There’s an App for That Department

Is This Really Necessary?

Sure, it’s in the best interest to consume adequate amounts of water on a daily basis. You know the capacity of whatever container you’re consuming from (or can easily figure it out). So, how hard is it to remember how many times you’ve refilled it during the course of a day?

Need a reminder? Set one on your phone, computer, watch, or whatever.

Behold, the Hidrate Spark 2.0 Intake Monitoring 24 oz. Water Bottle.

“Track how much water you drink and be reminded of when to hydrate.  A sensor in the bottle syncs via Bluetooth to the Hidrate app in your smartphone and/or your fitness tracker for optimum daily hydration.

  • Internal sensor monitors how much water (ml or oz.) you drink throughout the day
  • Glowing light reminds you when to drink more water and signals that you’ve met your intake goal
  • Customizable daily intake goal
  • Sends push reminders to your phone
  • Syncs to Hidrate app on your iOS or Android Bluetooth device
  • Integrates with fitness trackers including Fitbit, Apple Watch, Apple Health Kit, Google Fit, Under Armour Record and Nokia/Withings”

 

And it’s only $54.99!  But hey, shipping is free!

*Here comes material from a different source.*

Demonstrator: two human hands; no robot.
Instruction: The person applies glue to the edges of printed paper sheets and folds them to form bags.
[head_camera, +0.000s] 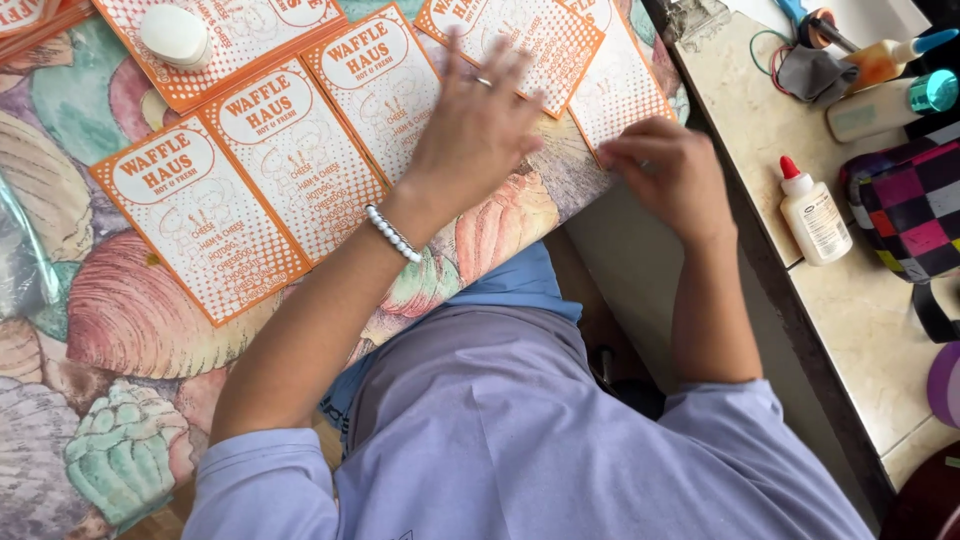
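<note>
Several orange-and-white printed sheets (300, 160) lie side by side on a shell-patterned tablecloth (120, 320). My left hand (478, 125), with a ring and a white bead bracelet at the wrist, rests flat with fingers spread across the sheets in the middle of the row. My right hand (668, 172) is curled at the table's near edge, its fingertips pinching the lower corner of the rightmost sheet (620, 85). A white oval object (175, 35) sits on a sheet at the top left.
A beige counter (860, 320) runs along the right, across a dark gap. On it stand a white glue bottle with a red cap (812, 212), a multicoloured chequered bag (912, 205), more bottles (895, 100) and a grey cloth (812, 72). Clear plastic (25, 260) lies at the left.
</note>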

Reboot Your Router – NOW Department

The Federal Bureau of Investigation (FBI) is warning that a new malware threat has rapidly infected more than a half-million consumer devices. To help arrest the spread of the malware, the FBI and security firms are urging home Internet users to reboot routers and network-attached storage devices made by a range of technology manufacturers.

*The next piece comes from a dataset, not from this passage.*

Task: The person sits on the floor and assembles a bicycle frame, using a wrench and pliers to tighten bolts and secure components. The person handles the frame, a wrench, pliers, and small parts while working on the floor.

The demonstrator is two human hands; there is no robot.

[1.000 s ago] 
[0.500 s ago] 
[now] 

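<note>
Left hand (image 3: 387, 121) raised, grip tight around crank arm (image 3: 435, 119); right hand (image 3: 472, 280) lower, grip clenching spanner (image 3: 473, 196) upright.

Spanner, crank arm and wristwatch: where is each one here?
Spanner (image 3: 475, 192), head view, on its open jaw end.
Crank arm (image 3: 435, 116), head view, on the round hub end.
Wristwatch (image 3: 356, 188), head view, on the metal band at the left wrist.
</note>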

The data is/are sketchy, but most reports recommend, at the very least, rebooting your router.

Firmware updates may be in order for the following presumably targeted devices:

  • Linksys E1200
  • Linksys E2500
  • Linksys WRVS4400N
  • Mikrotik RouterOS for Cloud Core Routers: Versions 1016, 1036, and 1072
  • Netgear DGN2200
  • Netgear R6400
  • Netgear R7000
  • Netgear R8000
  • Netgear WNR1000
  • Netgear WNR2000
  • QNAP TS251
  • QNAP TS439 Pro
  • Other QNAP NAS devices running QTS software
  • TP-Link R600VPN

There’s no easy way to know if a router has been infected by VPNFilter. For more advanced users, Cisco provided detailed indicators of compromise in Wednesday’s report, along with firewall rules that can be used to protect devices. Ars has much more about VPNFilter here.

The advice to reboot, update, change default passwords, and disable remote administration is sound and in most cases requires no more than 15 minutes. Of course, a more effective measure is to follow the advice Cisco gave Wednesday to users of affected devices and perform a factory reset, which will permanently remove all of the malware, including stage 1. This generally involves using a paper clip or thumb tack to hold down a button on the back of the device for 5 seconds. The reset will remove any configuration settings stored on the device, so users will have to restore those settings once the device initially reboots. (It’s never a bad idea to disable UPnP when practical, but that protection appears to have no effect on VPNFilter.)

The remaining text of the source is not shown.